In the present study, we extended our previously reported work (6) by synthesizing new oxime
derivatives of most potent curcumin-like α, β-unsaturated carbonyl-based compounds reported in
an earlier study. The anticancer activity of all new oxime derivatives was assessed and the
derivatives were subjected to further studies to investigate their effects on tubulin
polymerization, EGFR TK kinases and BRAF^V600E and were tested in vitro for the reversal of
efflux-mediated resistance developed by the cancer cells.
EXPERIMENTAL SECTION
Synthesis of new oxime analogs
The previously reported method (7) by our group was used to synthesize new oxime analogs
using most potent α, β-unsaturated carbonyl based compounds (1-8)(6) as precursors. Each
selected compound (1 mmol) was reacted to hydroxylamine hydrochloride (2 mmol) in 10 mL
ethanol to produce the corresponding oxime (1a-8a).

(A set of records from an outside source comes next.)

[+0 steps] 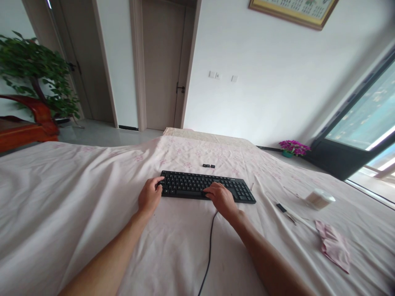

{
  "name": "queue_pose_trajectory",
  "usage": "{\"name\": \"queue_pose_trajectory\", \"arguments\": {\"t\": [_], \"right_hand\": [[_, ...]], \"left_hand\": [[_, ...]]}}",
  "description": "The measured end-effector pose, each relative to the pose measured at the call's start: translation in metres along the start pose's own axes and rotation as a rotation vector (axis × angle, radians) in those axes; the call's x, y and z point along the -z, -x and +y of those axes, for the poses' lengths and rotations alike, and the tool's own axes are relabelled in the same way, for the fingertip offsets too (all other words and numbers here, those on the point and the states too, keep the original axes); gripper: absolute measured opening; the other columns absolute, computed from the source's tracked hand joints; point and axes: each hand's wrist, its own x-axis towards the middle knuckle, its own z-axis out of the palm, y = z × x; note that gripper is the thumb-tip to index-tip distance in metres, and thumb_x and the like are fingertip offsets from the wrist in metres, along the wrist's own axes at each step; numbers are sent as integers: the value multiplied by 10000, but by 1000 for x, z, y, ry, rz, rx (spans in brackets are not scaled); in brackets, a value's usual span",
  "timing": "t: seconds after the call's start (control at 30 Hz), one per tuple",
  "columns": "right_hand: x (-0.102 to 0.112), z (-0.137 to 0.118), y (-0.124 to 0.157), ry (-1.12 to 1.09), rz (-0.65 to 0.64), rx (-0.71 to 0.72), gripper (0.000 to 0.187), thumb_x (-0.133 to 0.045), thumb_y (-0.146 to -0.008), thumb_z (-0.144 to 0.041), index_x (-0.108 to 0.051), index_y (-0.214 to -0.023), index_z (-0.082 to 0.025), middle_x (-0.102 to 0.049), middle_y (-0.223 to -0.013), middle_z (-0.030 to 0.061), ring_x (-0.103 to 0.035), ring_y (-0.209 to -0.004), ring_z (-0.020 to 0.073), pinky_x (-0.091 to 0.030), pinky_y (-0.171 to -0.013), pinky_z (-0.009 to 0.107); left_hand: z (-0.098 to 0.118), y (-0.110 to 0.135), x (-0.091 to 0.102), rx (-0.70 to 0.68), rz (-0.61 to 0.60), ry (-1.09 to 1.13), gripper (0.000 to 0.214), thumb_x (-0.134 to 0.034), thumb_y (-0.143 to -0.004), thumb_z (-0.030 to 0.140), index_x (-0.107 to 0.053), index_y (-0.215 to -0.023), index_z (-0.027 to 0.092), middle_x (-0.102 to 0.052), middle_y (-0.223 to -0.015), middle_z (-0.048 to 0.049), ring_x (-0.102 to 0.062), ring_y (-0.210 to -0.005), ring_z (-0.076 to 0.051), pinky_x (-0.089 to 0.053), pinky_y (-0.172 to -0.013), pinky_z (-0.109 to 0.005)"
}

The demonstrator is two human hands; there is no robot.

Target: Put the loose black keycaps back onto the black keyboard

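Observation:
A black keyboard lies on a pale pink flowered cloth, its cable running toward me. My left hand holds the keyboard's left end, index finger over the top and thumb at the side. My right hand rests over the front row of keys, right of the middle, thumb and fingers drawn together. What lies between those fingertips is hidden. Just beyond the keyboard sit a few small black keycaps in a row.
On the right of the cloth are a tub of cotton swabs, a thin tool with a black end and a crumpled pink cloth. Farther off stand a wooden armchair, a leafy plant and purple flowers.

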Motion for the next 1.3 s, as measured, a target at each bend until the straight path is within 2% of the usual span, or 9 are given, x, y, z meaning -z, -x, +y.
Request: {"name": "queue_pose_trajectory", "arguments": {"t": [0.33, 0.73, 1.03, 1.3], "right_hand": [[2, -2, -2, -62, -44, -17, 216, -573, -827, -204, -740, -954, -256, -679, -928, 6, -612, -881, 158, -418, -785, 240], [0, -5, -1, -105, -3, -101, 184, -560, -815, -216, -735, -855, -259, -680, -926, 6, -612, -879, 164, -423, -778, 247], [1, -6, 1, -84, -36, -106, 206, -561, -825, -232, -722, -949, -262, -663, -957, 9, -612, -892, 159, -407, -777, 242], [3, -9, 3, -37, -42, -111, 180, -572, -820, -241, -702, -940, -275, -638, -993, -1, -596, -916, 154, -396, -754, 237]], "left_hand": [[0, 0, 0, -10, -2, -11, 362, -467, -818, 203, -616, -1143, 259, -620, -1183, -24, -583, -1075, -191, -465, -925, -311], [0, 0, -1, 1, -4, -8, 362, -468, -812, 205, -622, -1134, 269, -618, -1189, -18, -583, -1070, -196, -463, -922, -315], [2, 0, 1, 5, -8, 2, 357, -462, -810, 202, -627, -1120, 268, -620, -1187, -17, -583, -1075, -198, -461, -930, -321], [-1, 0, -1, -7, -2, -1, 353, -464, -811, 200, -632, -1115, 263, -624, -1175, -15, -579, -1079, -192, -457, -943, -315]]}}
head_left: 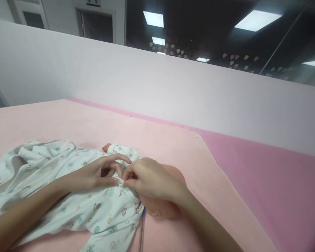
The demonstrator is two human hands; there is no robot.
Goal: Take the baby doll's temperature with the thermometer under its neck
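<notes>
Pinching the upper front of a white printed garment (112, 206) between thumb and finger of the right hand (154, 178). Pinching the same cloth just beside, between thumb and a bent finger of the left hand (94, 176), with the index finger held out towards the right knuckles.

Taking the fingertips as centre, see the garment spread from 6 round to 9 o'clock, loosely bunched at 9. Note a doll head (162, 208) at 4 o'clock, partly hidden by the right hand, and a small doll hand (106, 147) at 11, poking from a sleeve. Note a thin dark rod or strap (141, 232) at 5, too blurred to tell.

See, all beneath, a pale pink mat (220, 199); at 3 o'clock, a deeper pink surface (273, 171). Farther off, see a white partition (173, 84) at 1, and above it heart stickers (232, 57) on dark glass.
</notes>
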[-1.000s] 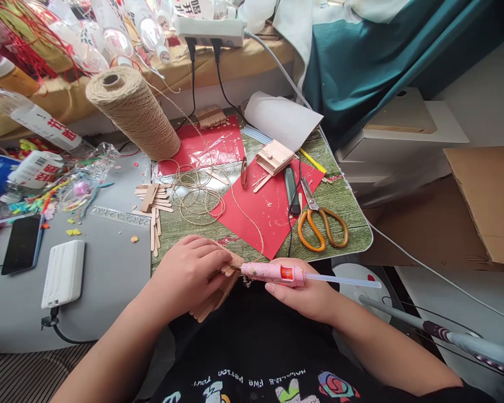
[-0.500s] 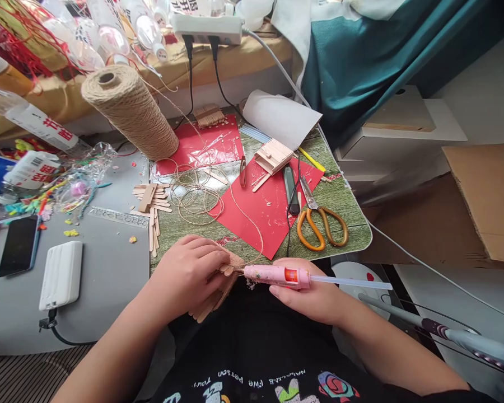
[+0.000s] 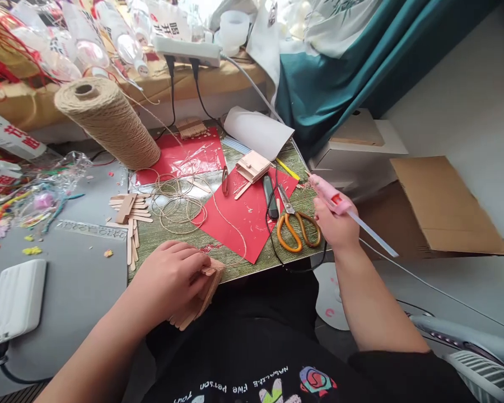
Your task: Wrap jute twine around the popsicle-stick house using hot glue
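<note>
My left hand (image 3: 170, 280) is closed around a small craft made of wooden popsicle sticks (image 3: 195, 310), at the table's front edge. Twine runs from this piece across the red paper (image 3: 231, 221) toward the loose coils (image 3: 178, 204). Part of the piece is hidden under my fingers. Out to the right, my right hand (image 3: 338, 224) grips a pink hot glue gun (image 3: 330, 193), its nozzle pointing up and left near the table's right edge. A clear glue stick (image 3: 373, 235) sticks out of its back end.
Orange-handled scissors (image 3: 292, 221), a green utility knife (image 3: 271, 196) and a small stick box (image 3: 254, 167) lie on or beside the red paper. A big twine spool (image 3: 109, 126) stands behind at left. A black cord (image 3: 296, 270) loops over the front edge. Loose sticks (image 3: 130, 210) lie left.
My right hand has carried the glue gun away from the stick craft, up and to the right. The left hand keeps its hold. The whole view has shifted somewhat.
</note>
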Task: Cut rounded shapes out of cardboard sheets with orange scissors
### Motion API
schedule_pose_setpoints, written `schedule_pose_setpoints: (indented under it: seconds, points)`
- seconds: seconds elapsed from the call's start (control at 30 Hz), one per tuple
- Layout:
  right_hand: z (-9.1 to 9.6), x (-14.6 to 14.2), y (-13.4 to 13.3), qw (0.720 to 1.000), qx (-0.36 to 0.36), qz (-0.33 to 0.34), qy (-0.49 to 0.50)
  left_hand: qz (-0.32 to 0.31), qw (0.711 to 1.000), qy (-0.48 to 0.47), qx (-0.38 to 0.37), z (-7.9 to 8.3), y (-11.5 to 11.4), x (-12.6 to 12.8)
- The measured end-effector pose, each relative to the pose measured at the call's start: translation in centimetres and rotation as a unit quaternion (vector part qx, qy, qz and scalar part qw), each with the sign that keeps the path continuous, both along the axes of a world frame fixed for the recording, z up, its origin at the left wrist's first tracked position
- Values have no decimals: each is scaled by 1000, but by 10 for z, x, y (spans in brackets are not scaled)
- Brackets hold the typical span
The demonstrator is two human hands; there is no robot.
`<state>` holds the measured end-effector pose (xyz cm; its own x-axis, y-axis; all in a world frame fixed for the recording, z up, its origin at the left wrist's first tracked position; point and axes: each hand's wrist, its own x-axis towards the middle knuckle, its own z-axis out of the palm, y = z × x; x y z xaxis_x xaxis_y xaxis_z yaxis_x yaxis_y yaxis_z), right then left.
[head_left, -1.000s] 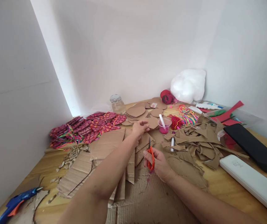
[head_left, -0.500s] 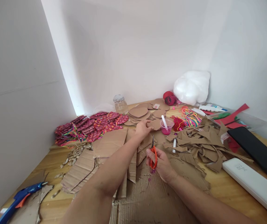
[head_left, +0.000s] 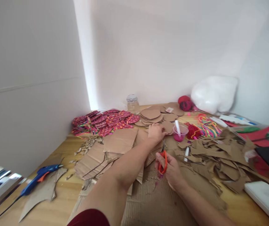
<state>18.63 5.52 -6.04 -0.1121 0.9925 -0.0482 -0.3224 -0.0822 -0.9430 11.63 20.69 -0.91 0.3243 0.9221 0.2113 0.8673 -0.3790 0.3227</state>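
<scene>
My left hand (head_left: 156, 132) reaches forward over the cardboard, its fingers curled on a brown cardboard disc (head_left: 167, 126) at the edge of a pile of such discs (head_left: 151, 114). Nearer to me, my right hand (head_left: 169, 168) is closed round small orange-handled scissors (head_left: 163, 160), blades pointing away. Both hands are above flat cardboard sheets (head_left: 119, 141) on the wooden table (head_left: 61, 201).
Pink patterned discs (head_left: 106, 121) lie at back left, and a glass jar (head_left: 132, 103) behind them. A pink cup (head_left: 180, 133), coloured strings (head_left: 206, 125), red yarn (head_left: 186, 103), white stuffing (head_left: 215, 94) and cardboard scraps (head_left: 219, 157) fill the right. A blue glue gun (head_left: 40, 174) lies left.
The view has swung left, so everything sits further right in frame. My left hand has stretched a little further onto the disc; my right hand keeps the scissors.
</scene>
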Motion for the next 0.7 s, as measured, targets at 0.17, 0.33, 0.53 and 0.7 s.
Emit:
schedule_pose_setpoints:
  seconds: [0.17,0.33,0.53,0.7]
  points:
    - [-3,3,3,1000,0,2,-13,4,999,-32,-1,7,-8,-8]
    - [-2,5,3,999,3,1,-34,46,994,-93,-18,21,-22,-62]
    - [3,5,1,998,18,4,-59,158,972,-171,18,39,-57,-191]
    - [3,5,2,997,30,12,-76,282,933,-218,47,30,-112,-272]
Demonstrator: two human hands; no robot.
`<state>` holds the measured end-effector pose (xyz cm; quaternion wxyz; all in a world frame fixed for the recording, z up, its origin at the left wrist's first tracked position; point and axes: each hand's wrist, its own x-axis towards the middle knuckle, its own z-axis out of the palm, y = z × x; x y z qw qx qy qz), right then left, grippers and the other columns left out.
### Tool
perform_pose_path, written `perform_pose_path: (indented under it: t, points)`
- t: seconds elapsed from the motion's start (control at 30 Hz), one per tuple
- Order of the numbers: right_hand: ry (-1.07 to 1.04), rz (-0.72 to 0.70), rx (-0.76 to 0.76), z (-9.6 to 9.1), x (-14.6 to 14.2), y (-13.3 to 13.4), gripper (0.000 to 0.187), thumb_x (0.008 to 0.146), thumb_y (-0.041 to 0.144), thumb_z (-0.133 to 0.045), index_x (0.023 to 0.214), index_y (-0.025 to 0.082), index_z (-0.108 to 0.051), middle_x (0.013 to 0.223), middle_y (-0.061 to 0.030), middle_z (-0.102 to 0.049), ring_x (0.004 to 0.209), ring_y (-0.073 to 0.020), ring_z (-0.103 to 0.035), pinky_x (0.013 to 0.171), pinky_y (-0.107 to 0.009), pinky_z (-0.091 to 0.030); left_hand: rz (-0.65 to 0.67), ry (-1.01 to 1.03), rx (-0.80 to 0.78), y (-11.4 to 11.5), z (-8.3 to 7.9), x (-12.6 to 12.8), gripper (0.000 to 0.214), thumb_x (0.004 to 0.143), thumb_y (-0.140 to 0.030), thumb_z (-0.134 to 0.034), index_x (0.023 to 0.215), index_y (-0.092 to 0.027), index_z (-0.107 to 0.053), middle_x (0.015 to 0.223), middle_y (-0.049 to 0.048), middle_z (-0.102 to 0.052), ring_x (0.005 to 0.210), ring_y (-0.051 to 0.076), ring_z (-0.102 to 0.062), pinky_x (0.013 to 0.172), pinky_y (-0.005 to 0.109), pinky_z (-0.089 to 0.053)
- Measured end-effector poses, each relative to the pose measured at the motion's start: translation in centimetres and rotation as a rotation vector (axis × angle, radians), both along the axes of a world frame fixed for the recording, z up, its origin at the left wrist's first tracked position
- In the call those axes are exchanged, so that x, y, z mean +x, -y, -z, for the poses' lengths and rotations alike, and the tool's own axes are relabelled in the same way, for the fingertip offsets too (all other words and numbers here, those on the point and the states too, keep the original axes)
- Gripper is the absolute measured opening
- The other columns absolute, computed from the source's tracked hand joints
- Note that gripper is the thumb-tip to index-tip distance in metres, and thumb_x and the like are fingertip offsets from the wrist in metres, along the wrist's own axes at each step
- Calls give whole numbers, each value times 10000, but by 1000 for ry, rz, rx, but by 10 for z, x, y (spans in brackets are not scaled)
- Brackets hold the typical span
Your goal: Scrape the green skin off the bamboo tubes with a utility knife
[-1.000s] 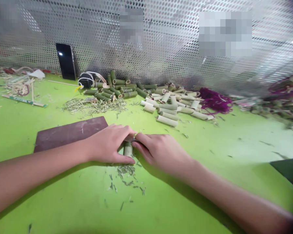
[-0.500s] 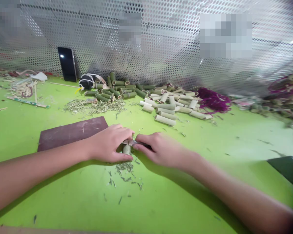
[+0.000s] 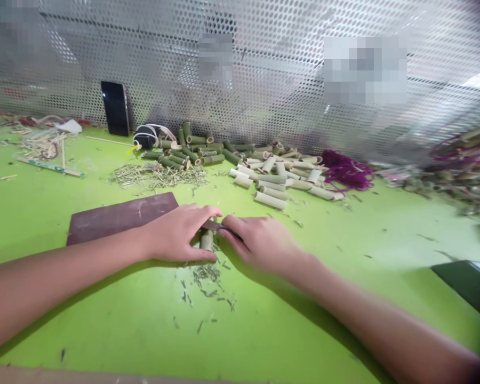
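Left hand (image 3: pixel 176 233) curled closed around a bamboo tube (image 3: pixel 207 240) at lower centre, its long axis running toward the wearer; right hand (image 3: pixel 260 244) pinches a small blade (image 3: pixel 213 225) across the tube's far end.

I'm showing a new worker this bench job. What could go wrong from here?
The small blade in the right hand sits right beside the left hand's fingers, so a slip might cut them. The short bamboo tube is held only by the left hand on the smooth green table, so it might roll.
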<state>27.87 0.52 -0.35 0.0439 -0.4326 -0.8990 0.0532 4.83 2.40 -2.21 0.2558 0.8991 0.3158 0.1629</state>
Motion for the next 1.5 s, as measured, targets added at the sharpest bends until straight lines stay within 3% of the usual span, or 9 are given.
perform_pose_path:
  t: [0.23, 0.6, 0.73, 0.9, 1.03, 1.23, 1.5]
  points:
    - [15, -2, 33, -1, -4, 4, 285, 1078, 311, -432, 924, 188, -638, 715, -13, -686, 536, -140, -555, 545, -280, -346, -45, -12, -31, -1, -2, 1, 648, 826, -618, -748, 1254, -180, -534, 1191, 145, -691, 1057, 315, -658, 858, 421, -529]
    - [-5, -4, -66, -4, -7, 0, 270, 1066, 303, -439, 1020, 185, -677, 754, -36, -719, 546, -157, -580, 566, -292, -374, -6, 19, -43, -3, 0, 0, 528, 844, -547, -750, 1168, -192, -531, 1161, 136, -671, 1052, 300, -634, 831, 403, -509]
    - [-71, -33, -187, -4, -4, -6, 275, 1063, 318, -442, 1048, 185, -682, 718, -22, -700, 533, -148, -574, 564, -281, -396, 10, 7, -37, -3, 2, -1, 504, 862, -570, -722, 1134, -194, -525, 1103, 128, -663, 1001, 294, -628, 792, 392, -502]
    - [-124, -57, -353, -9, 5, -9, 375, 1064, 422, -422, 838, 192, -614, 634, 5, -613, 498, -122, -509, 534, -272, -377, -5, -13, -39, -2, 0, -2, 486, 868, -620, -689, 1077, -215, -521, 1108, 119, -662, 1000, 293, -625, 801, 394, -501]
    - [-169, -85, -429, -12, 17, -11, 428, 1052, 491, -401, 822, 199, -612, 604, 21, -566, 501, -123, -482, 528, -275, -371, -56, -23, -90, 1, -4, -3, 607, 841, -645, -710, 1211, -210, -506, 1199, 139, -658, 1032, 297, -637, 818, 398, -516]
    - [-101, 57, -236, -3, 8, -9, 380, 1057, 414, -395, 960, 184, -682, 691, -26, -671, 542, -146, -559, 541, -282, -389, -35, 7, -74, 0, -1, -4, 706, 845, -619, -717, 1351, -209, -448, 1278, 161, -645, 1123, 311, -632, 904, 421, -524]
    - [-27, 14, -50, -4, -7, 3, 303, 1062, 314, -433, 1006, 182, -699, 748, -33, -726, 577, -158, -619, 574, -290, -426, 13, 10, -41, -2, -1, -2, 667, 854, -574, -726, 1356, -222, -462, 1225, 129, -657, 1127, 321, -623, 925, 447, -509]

The reaction mixture was filtered upon
completion and rotary evaporator was used to evaporate the solvent. Distilled water (15 mL) and
dichloromethane (15 mL x 3) were added to the mixture for the extraction of organic
compounds. To dry the organic extracts, anhydrous MgSO₄ was added, followed by filtration.
TLC was used to check the purity of product. Ethylacetate was used to recrystallize the product
yielding solid powder. Some products were purified by column chromatography using
ethylacetate: hexane (70:30 v/v) as eluent.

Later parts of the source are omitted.